10 juil. 2011

U2 , sur une autre planète

Oui, oui, je l’avoue, moi aussi comme 160 000 personnes ce week-end, je suis allée fouler le sol de l’hippodrome de Montréal pour aller voir U2. C’est un petit pécher mignon que je n’ose pas dire, parce d’habitude, je me retrouve plus dans des petites places comme le Divan Orange ou l’Esco, qu’au Centre Bell ou dans des gros shows de plein air. Mais voilà, on a beau chérir son petit café accueillant au coin de sa rue qui vous sert un fabuleux « latté », il nous arrive parfois de faire un détour par le Tim Hortons ! Il faut dire que le paquet avait été mis, et qu’à moins de vous être endormi ses trois dernières semaines, tout le monde était au courant que U2 débarquait en ville. Après Kate et William, c’était un autre cirque qui arrivait, en même temps à Montréal, on a l’habitude.


Tout d’abord, comme je n’écris que sur ce que j’aime (j’appelle ça l’efficacité/productivité plaisir), et bien oui, j’ai aimé ce concert, j’étais même limite euphorique à la fin, après de fortes poussées d’adrénaline et des frissons sur tout le corps, la larme à l’œil.

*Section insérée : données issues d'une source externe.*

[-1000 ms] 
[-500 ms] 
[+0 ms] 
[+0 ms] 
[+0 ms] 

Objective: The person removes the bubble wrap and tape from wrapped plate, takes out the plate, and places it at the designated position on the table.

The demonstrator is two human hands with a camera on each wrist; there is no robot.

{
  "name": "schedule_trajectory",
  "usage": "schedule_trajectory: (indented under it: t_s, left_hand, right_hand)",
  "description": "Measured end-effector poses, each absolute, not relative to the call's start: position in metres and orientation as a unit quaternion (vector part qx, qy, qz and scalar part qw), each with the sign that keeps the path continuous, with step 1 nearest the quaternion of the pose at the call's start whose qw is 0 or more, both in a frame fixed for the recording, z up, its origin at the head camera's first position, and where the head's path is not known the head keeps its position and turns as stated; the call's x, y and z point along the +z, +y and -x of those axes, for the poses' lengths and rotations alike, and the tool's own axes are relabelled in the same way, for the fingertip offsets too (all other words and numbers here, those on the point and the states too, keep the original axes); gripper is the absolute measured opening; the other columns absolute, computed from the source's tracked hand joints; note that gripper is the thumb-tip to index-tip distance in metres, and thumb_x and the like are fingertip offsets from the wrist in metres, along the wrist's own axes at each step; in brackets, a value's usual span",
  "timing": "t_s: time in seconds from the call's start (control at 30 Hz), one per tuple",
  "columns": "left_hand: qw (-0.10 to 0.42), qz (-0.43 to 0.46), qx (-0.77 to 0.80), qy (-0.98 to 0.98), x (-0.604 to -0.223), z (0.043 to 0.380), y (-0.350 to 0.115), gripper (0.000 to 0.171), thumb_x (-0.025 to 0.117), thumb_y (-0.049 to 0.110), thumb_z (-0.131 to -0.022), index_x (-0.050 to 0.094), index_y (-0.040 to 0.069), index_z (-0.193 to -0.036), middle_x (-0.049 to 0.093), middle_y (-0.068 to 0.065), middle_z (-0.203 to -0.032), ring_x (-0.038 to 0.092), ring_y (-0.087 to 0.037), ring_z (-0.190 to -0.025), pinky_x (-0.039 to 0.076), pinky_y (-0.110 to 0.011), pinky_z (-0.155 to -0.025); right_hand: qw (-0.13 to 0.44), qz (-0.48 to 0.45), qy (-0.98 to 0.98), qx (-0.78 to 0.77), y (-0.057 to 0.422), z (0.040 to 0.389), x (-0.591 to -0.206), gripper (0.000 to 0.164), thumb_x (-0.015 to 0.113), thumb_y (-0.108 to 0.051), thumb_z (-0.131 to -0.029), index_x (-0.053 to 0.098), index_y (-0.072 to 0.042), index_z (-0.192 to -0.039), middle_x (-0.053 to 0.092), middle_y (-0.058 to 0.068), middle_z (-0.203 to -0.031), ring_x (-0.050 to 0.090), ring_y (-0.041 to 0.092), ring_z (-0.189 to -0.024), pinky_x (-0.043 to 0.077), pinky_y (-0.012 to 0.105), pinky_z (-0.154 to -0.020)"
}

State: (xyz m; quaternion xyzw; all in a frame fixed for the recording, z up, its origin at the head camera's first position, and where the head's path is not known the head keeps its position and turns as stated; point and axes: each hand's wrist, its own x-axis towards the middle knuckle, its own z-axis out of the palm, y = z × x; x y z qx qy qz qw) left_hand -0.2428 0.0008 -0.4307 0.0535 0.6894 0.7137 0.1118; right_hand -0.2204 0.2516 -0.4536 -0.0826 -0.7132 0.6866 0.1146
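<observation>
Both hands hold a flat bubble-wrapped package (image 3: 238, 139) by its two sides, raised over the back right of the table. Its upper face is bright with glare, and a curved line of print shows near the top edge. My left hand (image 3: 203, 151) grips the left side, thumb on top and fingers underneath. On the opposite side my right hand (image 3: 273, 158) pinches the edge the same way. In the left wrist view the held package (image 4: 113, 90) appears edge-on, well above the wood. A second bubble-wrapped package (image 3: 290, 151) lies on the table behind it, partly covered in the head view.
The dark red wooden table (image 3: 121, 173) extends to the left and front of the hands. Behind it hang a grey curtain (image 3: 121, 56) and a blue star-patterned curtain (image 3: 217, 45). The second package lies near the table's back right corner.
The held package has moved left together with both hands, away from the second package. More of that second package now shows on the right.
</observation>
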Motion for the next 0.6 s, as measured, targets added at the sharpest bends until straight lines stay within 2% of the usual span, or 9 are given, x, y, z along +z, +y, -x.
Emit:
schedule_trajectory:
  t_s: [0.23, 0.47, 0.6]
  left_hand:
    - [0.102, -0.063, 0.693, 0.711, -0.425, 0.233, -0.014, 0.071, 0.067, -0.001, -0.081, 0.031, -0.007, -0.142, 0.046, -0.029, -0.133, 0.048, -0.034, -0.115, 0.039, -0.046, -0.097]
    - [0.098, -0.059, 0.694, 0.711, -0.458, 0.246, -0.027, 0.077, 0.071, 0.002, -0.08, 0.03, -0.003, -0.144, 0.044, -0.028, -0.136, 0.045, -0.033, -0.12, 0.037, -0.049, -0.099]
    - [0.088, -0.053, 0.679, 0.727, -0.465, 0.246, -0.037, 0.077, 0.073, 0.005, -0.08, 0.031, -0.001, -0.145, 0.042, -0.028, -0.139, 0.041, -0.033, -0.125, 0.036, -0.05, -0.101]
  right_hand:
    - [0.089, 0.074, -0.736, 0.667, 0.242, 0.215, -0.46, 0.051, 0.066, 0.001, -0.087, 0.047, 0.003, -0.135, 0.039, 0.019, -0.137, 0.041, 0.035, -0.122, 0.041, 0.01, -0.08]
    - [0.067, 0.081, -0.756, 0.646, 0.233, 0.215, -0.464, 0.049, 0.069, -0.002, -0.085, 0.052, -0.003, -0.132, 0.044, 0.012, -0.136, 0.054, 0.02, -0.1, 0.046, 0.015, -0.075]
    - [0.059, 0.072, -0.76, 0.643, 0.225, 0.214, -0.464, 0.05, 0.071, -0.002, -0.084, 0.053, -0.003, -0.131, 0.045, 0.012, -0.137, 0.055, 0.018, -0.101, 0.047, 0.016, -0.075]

Je ne suis pas une grande fan de U2, on s’entend qu’il est rare que je me dise : oh, j’écouterai bien un bon petit U2 en faisant le ménage ! Mais, en fille adolescente dans les années 90, il y a un répertoire classique de U2 qui me parle, me rappelle certains moments précis de ma vie. Ça n’est pas de la nostalgie à proprement parler, juste comme une odeur d’antan qu’on aime respirer à nouveau. Et puis il y a quelque chose qu’on oublie trop vite : la voix de Bono. Impeccable, sans fausses notes, puissante, un timbre à faire rougir le drapeau québécois, bref, un des meilleurs chanteurs vivants actuellement. Oui, peut-être que je m’emballe…

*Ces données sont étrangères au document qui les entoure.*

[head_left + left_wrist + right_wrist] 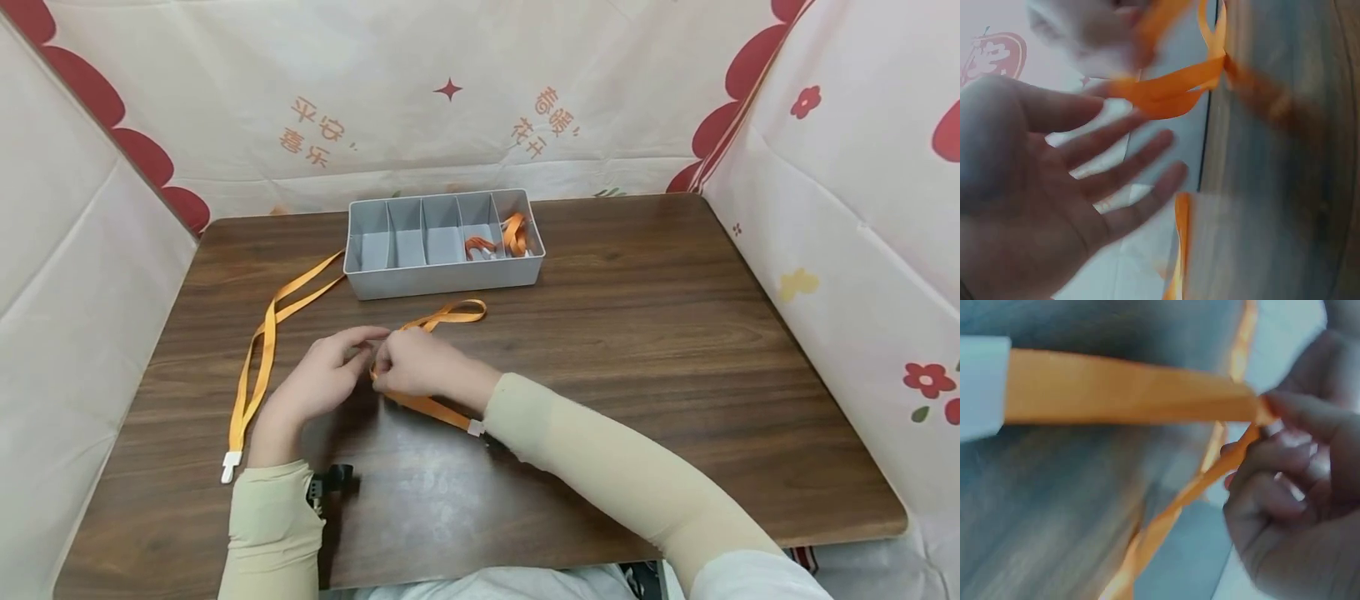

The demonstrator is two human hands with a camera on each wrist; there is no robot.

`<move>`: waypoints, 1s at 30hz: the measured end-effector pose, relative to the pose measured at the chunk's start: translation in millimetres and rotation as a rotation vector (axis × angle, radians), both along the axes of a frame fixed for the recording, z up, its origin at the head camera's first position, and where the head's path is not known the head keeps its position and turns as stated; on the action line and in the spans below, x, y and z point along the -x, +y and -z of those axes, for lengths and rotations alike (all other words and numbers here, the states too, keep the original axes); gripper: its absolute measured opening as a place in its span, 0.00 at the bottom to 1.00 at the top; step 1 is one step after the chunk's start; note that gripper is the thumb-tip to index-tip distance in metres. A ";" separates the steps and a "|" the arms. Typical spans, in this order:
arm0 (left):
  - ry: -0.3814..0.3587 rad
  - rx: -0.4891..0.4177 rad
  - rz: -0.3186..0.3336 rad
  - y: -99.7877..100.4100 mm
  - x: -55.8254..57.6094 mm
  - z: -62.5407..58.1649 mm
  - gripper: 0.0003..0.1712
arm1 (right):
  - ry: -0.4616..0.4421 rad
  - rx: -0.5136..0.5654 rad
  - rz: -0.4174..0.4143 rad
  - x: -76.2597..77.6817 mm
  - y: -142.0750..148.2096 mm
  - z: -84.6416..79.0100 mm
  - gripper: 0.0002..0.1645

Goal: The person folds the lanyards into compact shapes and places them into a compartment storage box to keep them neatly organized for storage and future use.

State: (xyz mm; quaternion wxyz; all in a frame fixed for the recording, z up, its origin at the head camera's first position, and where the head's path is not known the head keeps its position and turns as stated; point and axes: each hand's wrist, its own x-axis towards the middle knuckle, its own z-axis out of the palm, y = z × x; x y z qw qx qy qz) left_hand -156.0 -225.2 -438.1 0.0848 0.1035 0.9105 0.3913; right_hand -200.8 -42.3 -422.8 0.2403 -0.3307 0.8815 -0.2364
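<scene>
Lanyard (429,407), wooden table (675,358), patterned walls (420,125)

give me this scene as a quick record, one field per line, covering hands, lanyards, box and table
right hand: pinches an orange lanyard
left hand: fingers spread, beside the right hand; contact with the strap unclear
second lanyard: lies at the left, white clip at its near end
gray box: five compartments, beyond the hands; orange straps in the two rightmost
table: brown, wood-grained
</scene>
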 end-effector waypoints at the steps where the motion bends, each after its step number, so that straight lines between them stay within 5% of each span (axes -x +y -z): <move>1: 0.025 -0.034 0.014 2.0 0.0 -2.3 0.25 | -0.042 0.073 0.006 2.7 6.2 -5.0 0.16; 9: 0.246 -0.200 0.100 29.7 4.9 -26.8 0.34 | -0.198 0.391 0.128 16.9 47.1 -47.8 0.09; 20: 0.674 -0.323 0.132 81.9 33.2 -48.2 0.17 | -0.329 0.788 0.410 8.3 98.3 -67.0 0.11; 24: 0.803 -0.327 0.137 100.4 39.7 -55.2 0.16 | -0.333 0.870 0.513 0.8 107.8 -71.0 0.10; 30: 0.877 -0.330 0.138 109.9 41.3 -63.1 0.16 | -0.256 0.903 0.570 -6.4 111.2 -78.0 0.10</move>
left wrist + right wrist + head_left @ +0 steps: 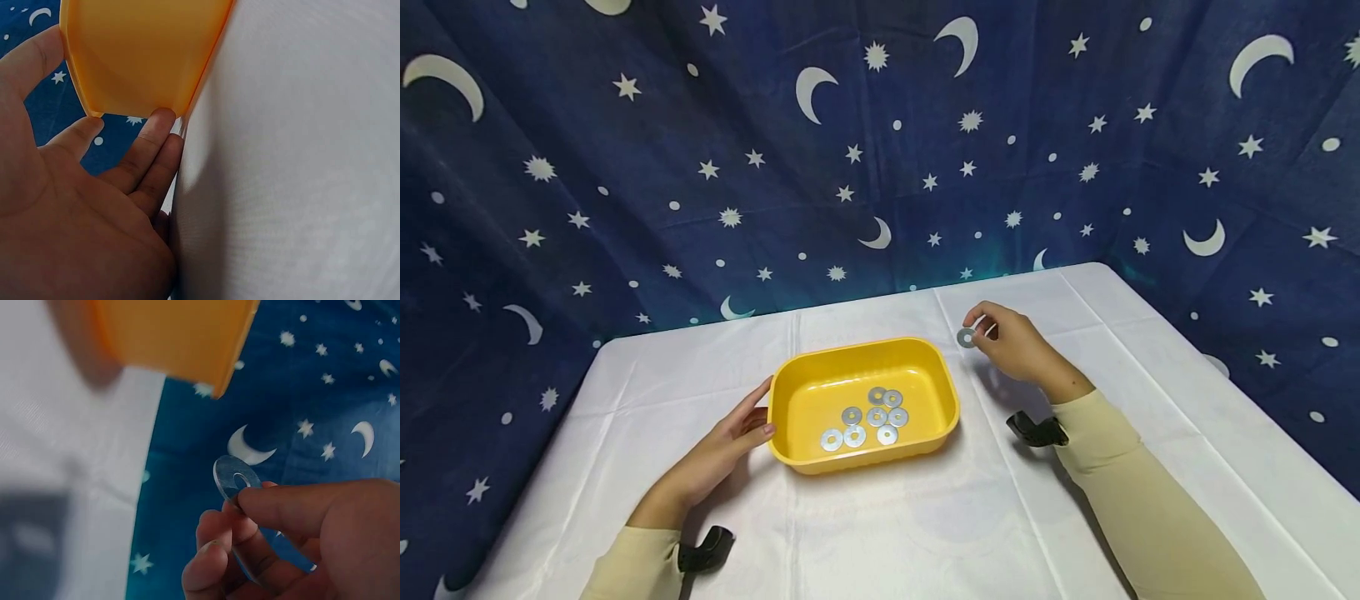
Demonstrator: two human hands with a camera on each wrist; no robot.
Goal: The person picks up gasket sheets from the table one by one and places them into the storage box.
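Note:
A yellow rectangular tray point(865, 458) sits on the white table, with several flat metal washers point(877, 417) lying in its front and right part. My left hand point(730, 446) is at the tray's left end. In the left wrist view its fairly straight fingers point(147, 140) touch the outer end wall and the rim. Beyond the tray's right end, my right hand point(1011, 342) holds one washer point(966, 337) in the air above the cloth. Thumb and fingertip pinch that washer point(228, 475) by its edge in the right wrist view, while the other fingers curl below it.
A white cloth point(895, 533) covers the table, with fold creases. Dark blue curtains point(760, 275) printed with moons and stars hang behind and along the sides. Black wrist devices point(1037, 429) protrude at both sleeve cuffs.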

Si j’avoue ne rien connaître des derniers albums parus exceptés quelques hits radiophoniques, U2 a fait preuve aussi d’efficacité/productivité plaisir depuis le début de sa carrière. C’est toujours la même bonne recette avec un dosage des ingrédients différents. Si vous aimez le gâteau au chocolat, qu’il soit plus chocolaté, ou avec du caramel sur le dessus, vous aimerez tout autant. C’est pourquoi vivre l’expérience d’un concert avec un grand groupe, c’est quasi inévitable. Bon, il y a le risque de vous retrouver coincés sur le  parterre avec des gens pas super fins, alcoolisés et disons lourds, mais abstraction faite d’une promiscuité un peu pesante, hier soir, on en a prix pour notre argent.

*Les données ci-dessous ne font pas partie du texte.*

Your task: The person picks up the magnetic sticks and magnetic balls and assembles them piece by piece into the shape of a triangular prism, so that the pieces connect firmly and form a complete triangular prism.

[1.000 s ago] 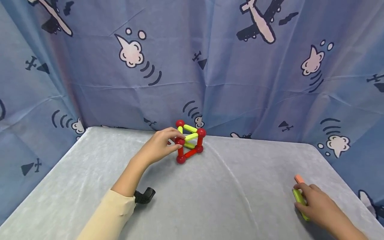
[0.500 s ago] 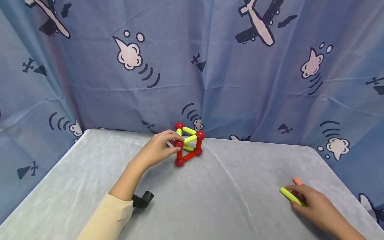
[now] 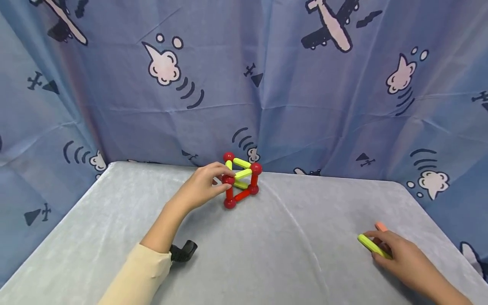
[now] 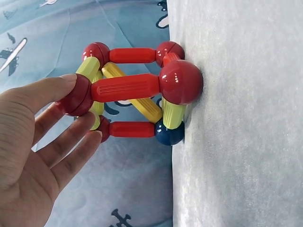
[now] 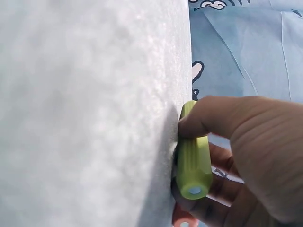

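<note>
At the back middle of the table stands a box-like frame of red balls and magnetic rods. My left hand [image 3: 202,186] pinches its near upper red ball [image 4: 75,97] between thumb and fingers. Red rods [image 4: 125,88] run down to the lower balls. In the left wrist view a yellow rod [image 4: 147,109] slants to a blue ball [image 4: 169,135] at the base. On the right, my right hand [image 3: 406,260] pinches a yellow-green magnetic rod [image 5: 194,161], low at the table surface. Just beyond those fingers lies an orange rod [image 3: 381,227], partly hidden.
A pale grey cloth covers the table [image 3: 282,250]. Behind it hangs a blue curtain [image 3: 213,84] printed with planes and clouds. A black device [image 3: 184,250] sits at my left wrist.
My right hand has turned the yellow-green rod so its far end points left, away from the orange rod. The left hand keeps its pinch on the frame's ball.
</note>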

Car quand on voit l’espèce de station spatiale géante (le vert et l’orange n’ont jamais été mes couleurs préférées) avec un système de vidéo en 360°, on s’aperçoit qu’au-delà de la musique, le spectacle tout entier est une prouesse technique. Avec un budget qui pourrait rayer la dette de certains pays d’Afrique (oui, facile, quand on connait la teneur des propos de Bono, bon samaritain multimillionnaire, dont la voix en tant que personnage public  à amener certaines avancées pour les droits de la personne), difficile de décevoir. De là toute la skyzophrénie d’assister à un tel concert. On a beau avoir des idées louables, et utiliser sa notoriété pour le faire, je reste un peu déstabiliser par le coût des billets (mais pas grave, dans sa grandeur d’âme, U2 diffusait gratuitement le concert sur leur site internet, pour que tout ceux qui n’avaient pas la chance où les moyens d’y assister puissent quand même voir ça). Cela dit, même si la tournée 360° doit avoir l’empreinte écologique de 10 usines de voitures, au moins elle génère de l’emploi et des retombées économiques dans les villes ou elle passe.

À noter un effort fait pour notre belle langue française. En effet, si Bono s’est exprimé en français par moment (lui, contrairement à Air, il a compris qu’on était au Québec !), dés qu’il parlait en anglais, un interprète (à mon avis dyslexique ou avec de gros doigts sur le clavier) retranscrivait en sous-titre ses propos. Vous refaire le concert en vous donnant la playlist, en vous expliquant le principe de la scène, en vous racontant les moments forts, à ce stade-ci ne sert plus à rien. Tout doit être sur le web avec 13 357 points de vue différents grâce / à cause des téléphones intelligents. Et oui, la magie du moment est désormais accessible via la lucarne de YouTube ou autre Vimeo. Cela dit, la magie de mon moment est quelque part dans ma mémoire, glissée entre deux neurones qui se réactiveront certainement la  prochaine fois que j’entendrais : «I can't believe the news today, oh, I can't close my eyes, and make it go away ».